Tenia cerca de 3 meses en la universidad, y las situaciones anteriores no las lograba superar. Cada día que me despertaba en mi departamento asomaba la cabeza a través de las cobijas para ver mi ventanal, pero mi vista se topaba con una pared de casi 3 metros y es ahí cuando recordaba que no me encontraba en mi habitación. Que no podía ver asomar el sol y que no vería las flores de mamá como acostumbraba cada mañana. Como he dicho, cuando te acostumbras a algo, pero las cosas no son igual, ya nada tiene sentido.

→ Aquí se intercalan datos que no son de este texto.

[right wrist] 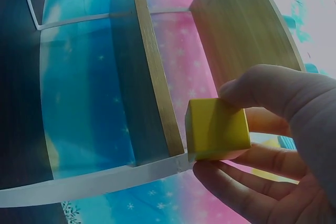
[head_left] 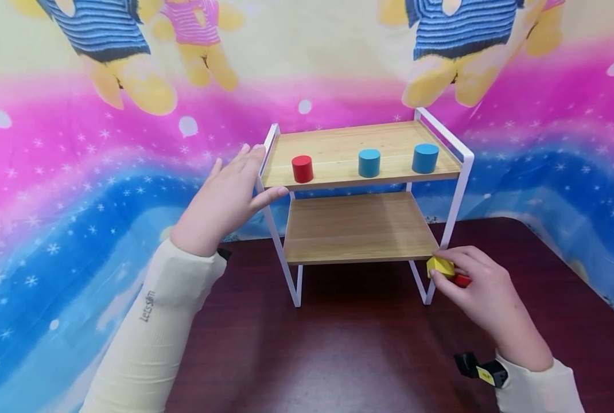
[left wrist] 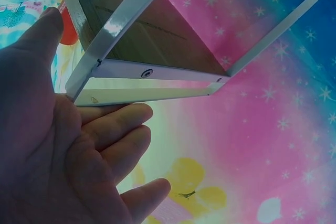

Oye dormilona, es hora de que te despiertes.

Cinco minutos más Elian.

Llevas diciendo eso desde hace veinte minutos – y es ahí, en ese preciso momento, que los latidos de mi corazón paran.

¿Qué horas se suponen que son?

Las 7:30

¡Joder! ¡Joder! ¿Por qué no me has dicho antes?

Tu seguías con lo de “Cinco minutos más” – si pudiera darle un golpe en este momento. Se lo tiene bien merecido.

Sabes que mi horario en la universidad empieza a las ocho, la verada eres un fracaso como despertador.

¡¿Oye!? A mí no me vengas con la culpa Beth.

Si pues ya, no importa, ahora tengo que hacer todo a la velocidad de un rayo.

La verdad no tenia ganas de escuchar los largos sermones mañaneros de Elian, y como se lo dije tuve que hacer todo a la velocidad de un rayo. Una ducha de cinco minutos y un desayuno casi sin ingerir – diría que casi tragado – para poder llegar a tiempo a mi primera clase. Taller de dibujo.

 

Conocen esa sensación de felicidad que crea hacer algo por placer, en sí, sientes que lo que haces no es una obligación, en cambio, es un privilegio hacer lo que te apasiona con completa libertad y con absoluta voluntad. Pues yo me sentía de esa manera, no había alguna obligación o atadura hacia lo que estaba haciendo, era como estar en paz por alguna razón. Creo que las mejores partes de la vida van de la mano con este tipo de sensaciones, el saber que ni el dinero y el poder puede crear este sentimiento es algo gratificante. Ya que solo tu mismo eres capaz de crearlo y sentirlo.

En este momento me encontraba feliz por eso, mi felicidad se remontaba a tener un caballete, un cuaderno de dibujo y un par de lápices de grafito.

Es muy hermoso.

Elian siempre hacia su presencia en actos inoportunos, o como diría mejor “En los momentos no exactos” pero creo que esto va acorde a su personalidad y sus maneras de aparecer.

¿Lo crees?

Claro que lo creo, pienso que ha sido uno de los mejores retratos que has hecho de tu madre, bueno, de sus manos tocando el piano – y es así, mamá era una artista en todas sus partes.

Creo que por esa razón nunca aprendí a tocar el piano adecuadamente, siempre me fijaba tanto en sus manos que ahora puedo dibujarlas con mucha claridad.

Concuerdo contigo – en ese momento cerré toda conversación con Elian, al escuchar la voz de mi profesor.

–Excelente trabajo, ¿Se puede saber en quien está inspirado?

–En mi madre – voltee a mirar al profesor, mientras este se acercaba exhaustivamente al dibujo de mi madre.

–Me asombra la claridad de la imagen, y las facciones exactas.

–Es algo que he perfeccionado durante los años.

–Pues la felicito, es una excelente alumna.